Custom loading may be required if no built-in solution exists. This can take many forms, including writing your own, or if they are available using specialised tools like Tungsten Replicator or Sqoop. The exact method is going to depend on the data exchange type, data size, and complexity of the load process.
Application loading can be used in those situations where the application is running and a different version or format of the information is used. For example, when caching with a NoSQL engine on top of an RDBMS, you might adapt your application to automatically generate the NoSQL record. Similarly, during a migration, you might configure your application to look in the new database, and if it doesn’t exist, load it from the old database and generate the new record.
Data sizes must be a consideration. It seems ridiculous in this age when disk sizes are so large, but database sizes can be huge too. A recent project I was involved in required migrating just under 150TB of information. Storing all of that data in one go would have a required a mammoth sized disk array before the data was loaded into a Hadoop/Hive database. There are solutions for moving and migrating such large volumes of data without it ever touching the disk and using up all that space.
Depending on your data exchange requirements, any, or all of these may be an issue you have to contend with.
Making the Data Usable
Exchanging data between systems is only any good if once there the data is usable. Nobody would consider releasing a physical book in the USA, and a digital book in France, and not translating it. The same is true of data. Exchanging the data between databases requires you to take these issues into account during the movement of the data; it’s no good just blindly copying the data over and hoping it will be usable.
To make the data usable the following aspects must be considered:
- Data accessibility – we’ve already talked about the key structural translation that needs to take place, but you also need to think about the effect on elements such as searching and indexing. Certain indexing methods are more complex (and therefore computationally expensive) than others. Some are more efficient. Some database environments support a limited number, quantity or complexity of indexing and querying that can only be addressed if the format and structure of the data is correct to begin with.
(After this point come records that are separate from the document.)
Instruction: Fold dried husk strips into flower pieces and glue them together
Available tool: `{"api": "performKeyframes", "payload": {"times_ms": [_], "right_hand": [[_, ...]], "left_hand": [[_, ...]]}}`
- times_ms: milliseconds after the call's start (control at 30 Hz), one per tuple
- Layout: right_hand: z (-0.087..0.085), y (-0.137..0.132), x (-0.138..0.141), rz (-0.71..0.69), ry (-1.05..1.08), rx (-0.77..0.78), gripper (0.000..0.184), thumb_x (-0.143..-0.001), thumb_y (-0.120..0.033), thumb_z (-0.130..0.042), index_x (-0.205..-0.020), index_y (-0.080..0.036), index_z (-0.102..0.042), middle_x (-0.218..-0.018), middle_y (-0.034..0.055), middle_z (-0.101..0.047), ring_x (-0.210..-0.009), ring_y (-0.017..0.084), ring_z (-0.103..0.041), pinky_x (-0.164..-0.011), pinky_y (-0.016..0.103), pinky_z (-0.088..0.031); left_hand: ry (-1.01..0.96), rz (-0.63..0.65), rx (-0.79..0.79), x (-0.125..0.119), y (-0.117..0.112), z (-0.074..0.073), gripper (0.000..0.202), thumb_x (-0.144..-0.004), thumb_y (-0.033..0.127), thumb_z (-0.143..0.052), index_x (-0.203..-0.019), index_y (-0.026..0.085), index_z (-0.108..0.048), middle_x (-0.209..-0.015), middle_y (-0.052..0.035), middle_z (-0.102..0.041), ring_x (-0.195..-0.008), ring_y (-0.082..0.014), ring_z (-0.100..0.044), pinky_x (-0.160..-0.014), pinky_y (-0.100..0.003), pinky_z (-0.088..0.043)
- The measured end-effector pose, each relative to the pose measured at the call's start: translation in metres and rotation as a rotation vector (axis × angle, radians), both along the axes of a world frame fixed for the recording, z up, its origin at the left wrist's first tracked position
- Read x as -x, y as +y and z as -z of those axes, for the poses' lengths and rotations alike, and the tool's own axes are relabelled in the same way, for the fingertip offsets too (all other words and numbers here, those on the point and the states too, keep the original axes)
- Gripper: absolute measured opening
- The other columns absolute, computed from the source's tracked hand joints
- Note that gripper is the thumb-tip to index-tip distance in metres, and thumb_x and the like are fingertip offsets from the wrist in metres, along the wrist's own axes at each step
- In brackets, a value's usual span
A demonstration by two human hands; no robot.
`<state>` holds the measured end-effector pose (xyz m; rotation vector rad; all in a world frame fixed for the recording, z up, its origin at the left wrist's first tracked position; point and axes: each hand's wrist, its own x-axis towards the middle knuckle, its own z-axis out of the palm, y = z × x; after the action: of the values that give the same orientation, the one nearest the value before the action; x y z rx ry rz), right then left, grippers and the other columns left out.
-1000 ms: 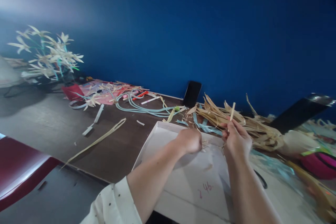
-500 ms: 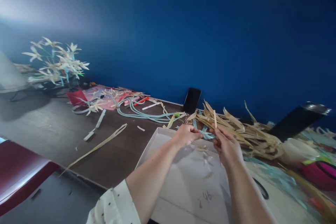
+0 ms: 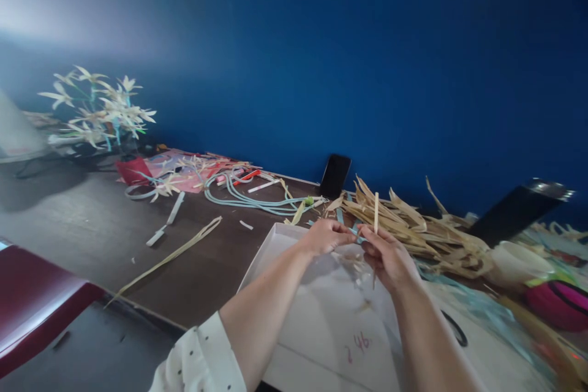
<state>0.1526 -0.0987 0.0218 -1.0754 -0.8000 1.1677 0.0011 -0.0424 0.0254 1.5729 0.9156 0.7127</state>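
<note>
Over the white box lid (image 3: 316, 331), my left hand (image 3: 327, 236) is closed in a pinch, with a light blue strip (image 3: 361, 237) showing at its fingertips. My right hand (image 3: 386, 255) is closed around a thin pale stick (image 3: 376, 213), which stands upright above the fingers and pokes out a little below them. The fingertips of both hands nearly meet at the strip; its ends are hidden. Small pale scraps (image 3: 353, 262) lie in the lid under the hands.
Dried corn husks (image 3: 418, 229) are heaped behind my right hand, with a dark bottle (image 3: 519, 211) leaning beyond. A black phone (image 3: 335, 176) rests against the blue wall (image 3: 294, 73). Leftward lie pale blue cords (image 3: 243, 201), a split straw strip (image 3: 174, 255) and husk flowers (image 3: 103, 107).
My right hand has moved left toward my left hand, carrying the upright stick. The gap between the fingertips has narrowed, and less of the blue strip shows. My left hand has barely moved.
</note>
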Motion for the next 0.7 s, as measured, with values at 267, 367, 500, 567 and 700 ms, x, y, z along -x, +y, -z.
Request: {"api": "performKeyframes", "payload": {"times_ms": [267,367,500,567,700], "right_hand": [[-0.0006,0.0017,0.0024,0.113,-0.015,0.003,0.038,-0.052,-0.035,-0.081,-0.080,-0.014,-0.066,-0.052,-0.0055,-0.043,-0.042,0.003,-0.030,-0.034,0.015,-0.014],[-0.0016,0.0018,0.0048,0.125,-0.010,0.002,0.038,-0.052,-0.033,-0.082,-0.080,-0.013,-0.067,-0.053,-0.0051,-0.044,-0.043,0.003,-0.030,-0.035,0.014,-0.015],[-0.0018,0.0019,0.0067,0.135,-0.011,-0.010,0.038,-0.052,-0.033,-0.082,-0.081,-0.012,-0.068,-0.051,-0.0059,-0.043,-0.042,0.002,-0.029,-0.035,0.014,-0.014],[-0.0012,0.0023,0.0064,0.141,-0.015,-0.012,0.038,-0.052,-0.033,-0.082,-0.082,-0.013,-0.068,-0.052,-0.0056,-0.044,-0.042,0.002,-0.029,-0.035,0.014,-0.014],[0.0000,0.0028,0.0050,0.156,-0.026,-0.021,0.039,-0.054,-0.033,-0.081,-0.085,-0.014,-0.068,-0.060,-0.0025,-0.052,-0.044,0.002,-0.030,-0.035,0.014,-0.014]], "left_hand": [[-0.122,0.042,0.130,-0.0026,-0.0058,-0.0038,0.039,-0.069,0.042,-0.067,-0.097,0.015,-0.063,-0.089,-0.0054,-0.065,-0.070,-0.0104,-0.060,-0.057,-0.020,-0.047],[-0.146,0.060,0.162,-0.0054,-0.0070,-0.0030,0.035,-0.067,0.035,-0.070,-0.091,0.013,-0.063,-0.086,-0.0068,-0.066,-0.071,-0.0121,-0.063,-0.058,-0.021,-0.050],[-0.130,0.024,0.155,-0.0077,-0.0075,-0.0027,0.022,-0.071,0.031,-0.066,-0.079,0.010,-0.063,-0.080,-0.0072,-0.066,-0.069,-0.0118,-0.062,-0.057,-0.021,-0.050],[-0.132,0.000,0.159,-0.0079,-0.0077,-0.0036,0.021,-0.072,0.030,-0.065,-0.077,0.010,-0.062,-0.079,-0.0072,-0.066,-0.069,-0.0117,-0.062,-0.057,-0.021,-0.050],[-0.176,-0.046,0.189,-0.0083,-0.0070,-0.0044,0.021,-0.072,0.030,-0.066,-0.079,0.011,-0.062,-0.078,-0.0069,-0.066,-0.071,-0.0127,-0.062,-0.058,-0.022,-0.051]]}}
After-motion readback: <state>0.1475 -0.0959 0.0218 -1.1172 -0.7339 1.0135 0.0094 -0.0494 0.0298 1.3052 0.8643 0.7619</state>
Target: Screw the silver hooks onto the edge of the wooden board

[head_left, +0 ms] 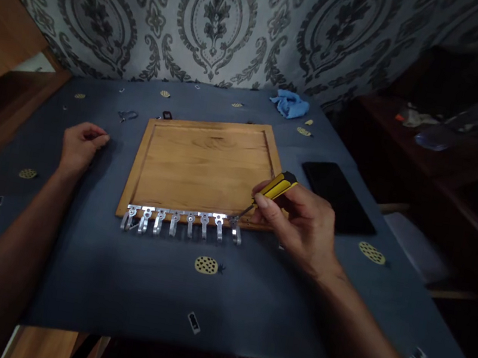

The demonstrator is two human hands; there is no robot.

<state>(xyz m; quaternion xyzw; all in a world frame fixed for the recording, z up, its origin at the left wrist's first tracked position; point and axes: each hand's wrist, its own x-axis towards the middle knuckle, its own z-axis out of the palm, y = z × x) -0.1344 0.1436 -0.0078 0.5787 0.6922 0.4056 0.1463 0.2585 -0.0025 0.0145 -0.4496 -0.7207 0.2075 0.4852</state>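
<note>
My right hand (308,226) grips a yellow and black screwdriver (276,186), its shaft slanting down to the left. The screwdriver's tip is at the right end of a silver hook rail (190,218), by the last hook. Several metal hooks hang from this rail along the near edge of a framed wooden board (204,167), which lies flat on the table. To the left of the board, my left hand (82,148) rests near the cloth with thumb and fingers pinched together. Whatever may be between those fingertips is hidden.
A blue-grey tablecloth (134,295) with pineapple prints covers the table. Right of the board lies a black tablet-like slab (338,198). A crumpled blue cloth (290,105) sits at the far right, and a small looped object (128,116) at the back left. A patterned curtain (215,24) hangs behind.
</note>
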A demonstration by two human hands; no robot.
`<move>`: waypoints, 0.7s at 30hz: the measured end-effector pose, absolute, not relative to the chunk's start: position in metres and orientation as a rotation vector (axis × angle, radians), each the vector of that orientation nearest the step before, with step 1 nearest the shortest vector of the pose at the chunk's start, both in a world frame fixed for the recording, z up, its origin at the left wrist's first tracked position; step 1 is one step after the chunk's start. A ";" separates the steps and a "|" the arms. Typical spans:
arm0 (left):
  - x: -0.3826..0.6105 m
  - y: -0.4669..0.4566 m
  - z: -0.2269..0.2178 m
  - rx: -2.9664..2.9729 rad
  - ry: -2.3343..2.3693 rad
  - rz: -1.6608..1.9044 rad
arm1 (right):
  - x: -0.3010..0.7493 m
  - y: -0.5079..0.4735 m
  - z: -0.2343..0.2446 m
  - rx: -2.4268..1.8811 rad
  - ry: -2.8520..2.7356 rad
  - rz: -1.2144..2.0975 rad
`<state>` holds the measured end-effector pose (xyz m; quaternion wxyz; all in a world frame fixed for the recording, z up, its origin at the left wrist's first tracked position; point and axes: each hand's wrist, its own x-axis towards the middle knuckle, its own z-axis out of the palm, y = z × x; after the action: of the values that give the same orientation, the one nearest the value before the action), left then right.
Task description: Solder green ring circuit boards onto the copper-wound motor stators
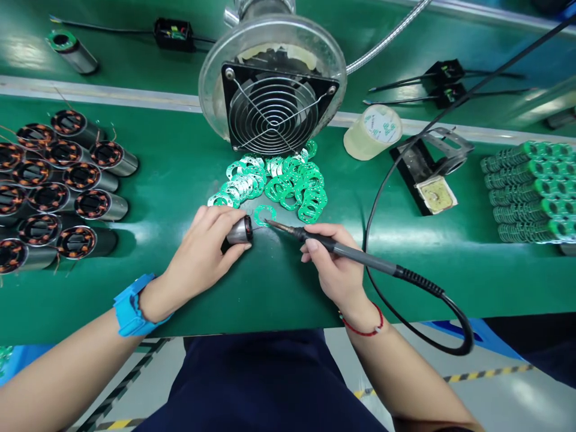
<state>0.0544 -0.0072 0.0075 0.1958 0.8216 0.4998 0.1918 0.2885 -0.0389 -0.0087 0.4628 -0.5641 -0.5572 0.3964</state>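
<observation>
My left hand (202,249) is wrapped round a metal motor stator (238,231), which lies on its side with its copper-wound end facing right. A soldering iron (335,244) rests in the closed fingers of my right hand (335,261). Its tip points left, close to the edge of a single green ring-shaped circuit board (264,215); whether they touch I cannot tell. Just behind that ring lies a loose pile of similar ring boards (294,183). A thin wire appears to run from the stator's end towards the iron tip.
A fume-extractor fan (273,114) hangs low over the ring pile. Several stators (96,204) stand grouped at left. Tape roll (373,132), iron stand with sponge (435,195) and stacked ring boards (531,192) occupy the right. The iron's black cable (373,222) loops across the bench.
</observation>
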 end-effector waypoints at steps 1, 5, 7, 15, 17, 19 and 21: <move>0.055 -0.007 0.006 2.294 1.409 0.543 | 0.288 -0.038 -0.010 -1.372 -1.350 0.999; 0.054 -0.007 0.003 2.290 1.399 0.574 | 0.288 -0.040 -0.014 -1.351 -1.299 1.046; 0.054 -0.007 0.002 2.288 1.401 0.572 | 0.288 -0.041 -0.014 -1.372 -1.285 1.055; 0.055 -0.006 0.001 2.306 1.413 0.573 | 0.287 -0.040 -0.012 -1.399 -1.281 1.046; 0.055 -0.005 0.002 2.305 1.420 0.551 | 0.288 -0.040 -0.012 -1.399 -1.283 1.039; 0.055 -0.005 0.002 2.309 1.423 0.549 | 0.288 -0.040 -0.013 -1.387 -1.292 1.032; 0.055 -0.005 0.002 2.313 1.429 0.551 | 0.288 -0.040 -0.013 -1.377 -1.303 1.024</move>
<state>0.0555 -0.0053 0.0018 0.1826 0.8197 0.5065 0.1954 0.2881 -0.0403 -0.0130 0.4739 -0.5627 -0.5325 0.4187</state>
- Data validity – if you change the structure of the data, does that change the ability to validate or otherwise ensure the quality of the information? For example, moving from RDBMS to NoSQL you may lose the ability to single out duplicate entries for certain types and fragments of the dataset. Relational constraints are not enforced within non-relational databases. Data format differences may also present problems; in a NoSQL database, for example, the same strict database types, such as dates, times or numbers do not exist. How do you prevent an invalid date being inserted into a date column, or worse, a non-date value into a date column that would have been identified during a database write?
- Application usability – if the data is moved, can you still access and update it in the same way? RDBMSs tend to be transactional, providing stability and support, NoSQL databases do not as a rule, particularly across multiple silos. If an invoice is updated, how do I guarantee that the customers account is also updated, especially if one operation, or the database itself, fails during the process?
These are some, but not all, of the issues you need to be aware of. Regardless of the actual method though, you want to actually use the data at the end, so don’t forget how you might query or index the data once it’s moved. Keep in mind that not all data moves require heavy consideration. If you are exporting the data to be loaded for a mail merge for example, the usability aspects may be minor compared to the format and quality of the information.